Polyhedra with convex unfoldings
My newest arXiv preprint is “Acutely triangulated, stacked, and very ununfoldable polyhedra” with Erik and Martin Demaine (arXiv:2007.14525). It’s about polyhedra with acute-triangle faces that cannot be unfolded without cutting their surface into many separate polygons. I already posted a video for the paper so see that for more information.
Instead, I thought I’d go into a little more detail about a throwaway remark in the video and the paper (one that I already got an email query about). It says that ideal hyperbolic polyhedra can always be unfolded (into the hyperbolic plane). These polyhedra are the hyperbolic convex hulls of finitely many limit points of the hyperbolic space; their faces are ideal polygons, glued together along entire hyperbolic lines. More strongly, if you cut an ideal polyhedron along any spanning tree of its vertices and edges, the result always unfolds into a convex ideal hyperbolic polygon. Here, for instance, is a net for an ideal cube:
I don’t know of a previous reference for this result, and the paper and video state it without proof (because it’s an introductory remark and not the topic of the paper), but it’s easy to prove a stronger statement by induction: any collection of ideal hyperbolic polygons (like the faces of an ideal polyhedron), when connected edge-to-edge in a complex with the connectivity of a tree (like the faces of any convex polyhedron when you cut it along a spanning tree), unfolds to an ideal convex polygon. As a base case, when you have one polygon in your collection, it unfolds to itself. When you have more than one, find a leaf polygon of the tree structure, remove it, and unfold the rest into a convex ideal polygon. Now add back the leaf. It needs to be connected to the rest of the complex along a hyperbolic line, which (by the induction hypothesis that the rest unfolds convexly) has the rest of the complex on one side and an empty hyperbolic halfplane on the other side. Any convex ideal polygon can be placed within this halfplane so that the side on which it should be glued matches up with the boundary line of the halfplane, with enough freedom to match up the points along this line that should be matched up.
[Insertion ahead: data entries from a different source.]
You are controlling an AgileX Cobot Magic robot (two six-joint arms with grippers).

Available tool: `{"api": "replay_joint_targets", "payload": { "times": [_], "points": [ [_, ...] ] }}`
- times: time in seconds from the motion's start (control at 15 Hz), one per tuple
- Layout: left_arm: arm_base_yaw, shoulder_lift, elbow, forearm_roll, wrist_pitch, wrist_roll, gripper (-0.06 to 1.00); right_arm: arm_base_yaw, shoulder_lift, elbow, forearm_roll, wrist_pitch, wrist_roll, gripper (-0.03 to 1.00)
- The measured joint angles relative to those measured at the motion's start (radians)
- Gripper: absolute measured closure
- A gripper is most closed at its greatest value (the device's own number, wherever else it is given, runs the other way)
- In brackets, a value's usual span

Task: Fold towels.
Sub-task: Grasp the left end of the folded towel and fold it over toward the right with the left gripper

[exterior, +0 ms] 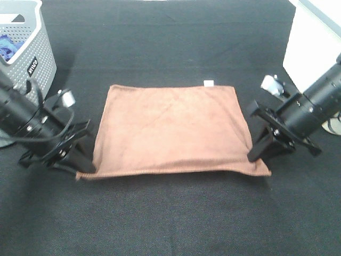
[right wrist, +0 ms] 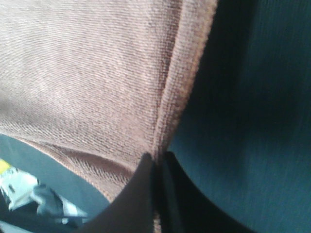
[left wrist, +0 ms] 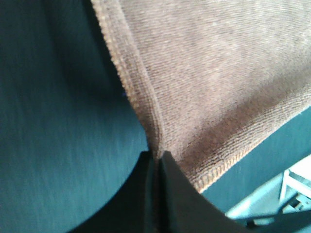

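A reddish-brown towel [exterior: 170, 130] lies flat on the black tabletop, with a small white tag [exterior: 209, 82] at its far edge. My left gripper [exterior: 85, 160] is shut on the towel's near left hem. In the left wrist view the hem [left wrist: 146, 104] runs into the closed gripper [left wrist: 156, 162]. My right gripper [exterior: 254, 154] is shut on the near right hem of the towel. Its wrist view shows the towel [right wrist: 97, 82] pinched in the closed gripper [right wrist: 158, 162].
A grey perforated basket [exterior: 32, 50] with blue cloth inside stands at the back left. A white box [exterior: 311, 45] stands at the back right. Black cloth covers the table [exterior: 170, 224].
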Motion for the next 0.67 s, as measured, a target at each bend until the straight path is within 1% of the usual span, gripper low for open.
{"api": "replay_joint_targets", "payload": {
  "times": [0.13,0.2,0.27,0.4,0.53,0.67],
  "points": [
    [0.0,-0.023,0.06,0.004,0.001,-0.002,0.94,0.036,-0.01,0.046,-0.027,-0.005,0.001,0.97],
    [0.0,-0.03,0.067,0.006,-0.005,-0.002,0.94,0.07,-0.01,0.048,-0.051,-0.038,0.002,0.97],
    [0.0,-0.036,0.057,0.006,-0.006,-0.002,0.94,0.074,-0.011,0.036,-0.056,-0.052,0.01,0.97],
    [0.0,-0.044,-0.006,0.006,-0.002,-0.005,0.94,0.074,-0.011,-0.035,-0.081,-0.062,0.039,0.97],
    [0.0,-0.047,-0.103,0.006,-0.002,-0.024,0.94,0.074,-0.011,-0.14,-0.107,-0.069,0.067,0.97],
    [0.0,-0.047,-0.205,0.008,-0.035,-0.045,0.94,0.074,-0.01,-0.258,-0.135,-0.093,0.078,0.97]
  ]
}}
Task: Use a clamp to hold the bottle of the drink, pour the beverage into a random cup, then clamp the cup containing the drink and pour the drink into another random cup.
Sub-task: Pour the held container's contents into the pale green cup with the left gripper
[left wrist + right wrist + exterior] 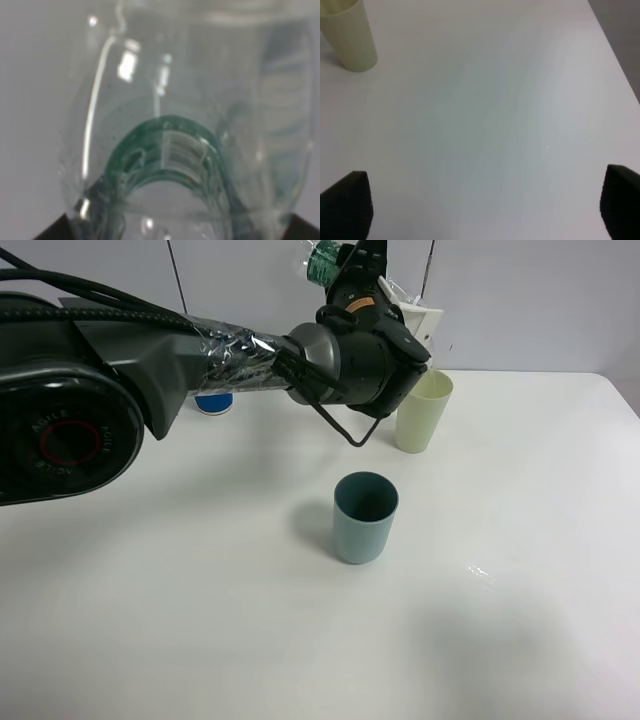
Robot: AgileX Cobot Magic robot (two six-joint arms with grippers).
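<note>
First pour seemingly under way — second not yet begun
Left clamp [368,275] holds the bottle [324,262] tilted above the yellow-green cup [424,412]; right gripper [480,205] hangs wide and empty — teal cup [365,515] waits

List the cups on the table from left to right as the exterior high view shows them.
blue-and-white paper cup → teal cup → pale yellow-green tumbler
</note>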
This caused me to wonder: which Euclidean convex polyhedra have the same property, that cutting them along any spanning tree leads to a convex unfolding? The answer is: not very many. By Descartes’ theorem on total angular defect, the angular defects at the vertices of a convex polyhedron add up to \(4\pi\). If a polyhedron is to have all spanning trees produce a (weakly) convex unfolding, then each vertex has to have angular defect at least \(\pi\), because otherwise cutting along a spanning tree that has a leaf at that vertex will make an unfolding that is non-convex at that vertex. And this is the only thing that can go wrong, because if all angular defects are at least \(\pi\) then the unfolding will be convex at each of its vertices and cannot self-overlap.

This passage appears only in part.